**Task prompt:** The answer must match the listing exactly, with every line written out again.
>>>
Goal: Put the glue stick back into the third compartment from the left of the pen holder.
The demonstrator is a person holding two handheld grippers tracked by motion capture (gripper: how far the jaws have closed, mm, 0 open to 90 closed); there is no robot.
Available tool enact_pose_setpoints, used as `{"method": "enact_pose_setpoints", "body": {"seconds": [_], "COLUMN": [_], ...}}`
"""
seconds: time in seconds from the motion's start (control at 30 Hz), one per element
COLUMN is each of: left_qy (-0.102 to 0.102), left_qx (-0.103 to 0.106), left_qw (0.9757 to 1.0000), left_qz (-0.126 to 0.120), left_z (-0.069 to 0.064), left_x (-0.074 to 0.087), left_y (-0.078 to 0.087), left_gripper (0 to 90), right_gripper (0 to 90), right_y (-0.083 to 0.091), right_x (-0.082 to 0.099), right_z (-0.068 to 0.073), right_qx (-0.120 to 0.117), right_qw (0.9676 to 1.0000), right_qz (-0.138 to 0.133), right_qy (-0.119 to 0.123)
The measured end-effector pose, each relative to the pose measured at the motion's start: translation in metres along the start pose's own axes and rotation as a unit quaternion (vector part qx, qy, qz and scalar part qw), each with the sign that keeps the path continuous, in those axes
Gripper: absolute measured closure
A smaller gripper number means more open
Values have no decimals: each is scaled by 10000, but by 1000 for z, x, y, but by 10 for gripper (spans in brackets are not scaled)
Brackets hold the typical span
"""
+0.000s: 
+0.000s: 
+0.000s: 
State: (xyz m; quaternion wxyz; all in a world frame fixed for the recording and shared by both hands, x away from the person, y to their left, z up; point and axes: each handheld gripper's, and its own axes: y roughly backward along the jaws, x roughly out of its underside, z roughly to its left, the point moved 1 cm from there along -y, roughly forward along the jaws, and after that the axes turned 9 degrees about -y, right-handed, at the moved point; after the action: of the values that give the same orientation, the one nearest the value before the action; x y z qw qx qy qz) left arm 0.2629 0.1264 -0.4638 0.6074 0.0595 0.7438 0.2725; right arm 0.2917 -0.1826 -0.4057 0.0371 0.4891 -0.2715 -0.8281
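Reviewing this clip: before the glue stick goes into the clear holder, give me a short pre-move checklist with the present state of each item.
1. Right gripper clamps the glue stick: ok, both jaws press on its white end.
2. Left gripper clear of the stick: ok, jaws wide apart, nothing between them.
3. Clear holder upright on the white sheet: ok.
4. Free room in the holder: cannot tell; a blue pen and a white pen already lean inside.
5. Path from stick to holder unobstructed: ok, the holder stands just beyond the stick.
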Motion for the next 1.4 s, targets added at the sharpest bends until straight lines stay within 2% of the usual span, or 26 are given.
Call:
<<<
**Your solution:**
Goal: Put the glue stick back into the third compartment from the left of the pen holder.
The demonstrator is a person holding two handheld grippers tracked by motion capture (gripper: how far the jaws have closed, mm, 0 open to 90 closed); there is no robot.
Available tool enact_pose_setpoints, used as `{"method": "enact_pose_setpoints", "body": {"seconds": [_], "COLUMN": [_], ...}}`
"""
seconds: time in seconds from the motion's start (control at 30 Hz), one per element
COLUMN is each of: left_qy (-0.102 to 0.102), left_qx (-0.103 to 0.106), left_qw (0.9757 to 1.0000), left_qz (-0.126 to 0.120), left_z (-0.069 to 0.064), left_x (-0.074 to 0.087), left_y (-0.078 to 0.087), left_gripper (0 to 90), right_gripper (0 to 90), right_y (-0.083 to 0.091), right_x (-0.082 to 0.099), right_z (-0.068 to 0.073), right_qx (-0.120 to 0.117), right_qw (0.9676 to 1.0000), right_qz (-0.138 to 0.133), right_qy (-0.119 to 0.123)
The measured end-effector pose, each relative to the pose measured at the motion's start: translation in metres along the start pose's own axes and rotation as a unit quaternion (vector part qx, qy, qz and scalar part qw), each with the sign that keeps the path continuous, in those axes
Gripper: absolute measured closure
A smaller gripper number means more open
Values have no decimals: each is scaled by 10000, but by 1000 for z, x, y, but by 10 for gripper (spans in brackets are not scaled)
Brackets hold the typical span
"""
+0.000s: 
+0.000s: 
+0.000s: 
State: (xyz m; quaternion wxyz; all in a world frame fixed for the recording and shared by both hands, x away from the person, y to their left, z up; point and axes: each handheld gripper's, and its own axes: y roughly backward along the jaws, x roughly out of its underside, z roughly to its left, the point moved 1 cm from there along -y, roughly forward along the jaws, and after that the axes turned 9 degrees about -y, right-handed, at the moved point; after the action: of the values that give the same orientation, the one nearest the value before the action; x y z qw qx qy qz) left arm 0.2629 0.1264 -0.4638 0.6074 0.0595 0.7438 0.2725; right arm 0.2917 -0.1826 -0.4057 0.0371 0.4891 -0.2715 -0.8281
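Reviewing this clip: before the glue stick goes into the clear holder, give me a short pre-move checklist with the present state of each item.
1. Right gripper clamps the glue stick: ok, both jaws press on its white end.
2. Left gripper clear of the stick: ok, jaws wide apart, nothing between them.
3. Clear holder upright on the white sheet: ok.
4. Free room in the holder: cannot tell; a blue pen and a white pen already lean inside.
5. Path from stick to holder unobstructed: ok, the holder stands just beyond the stick.
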Motion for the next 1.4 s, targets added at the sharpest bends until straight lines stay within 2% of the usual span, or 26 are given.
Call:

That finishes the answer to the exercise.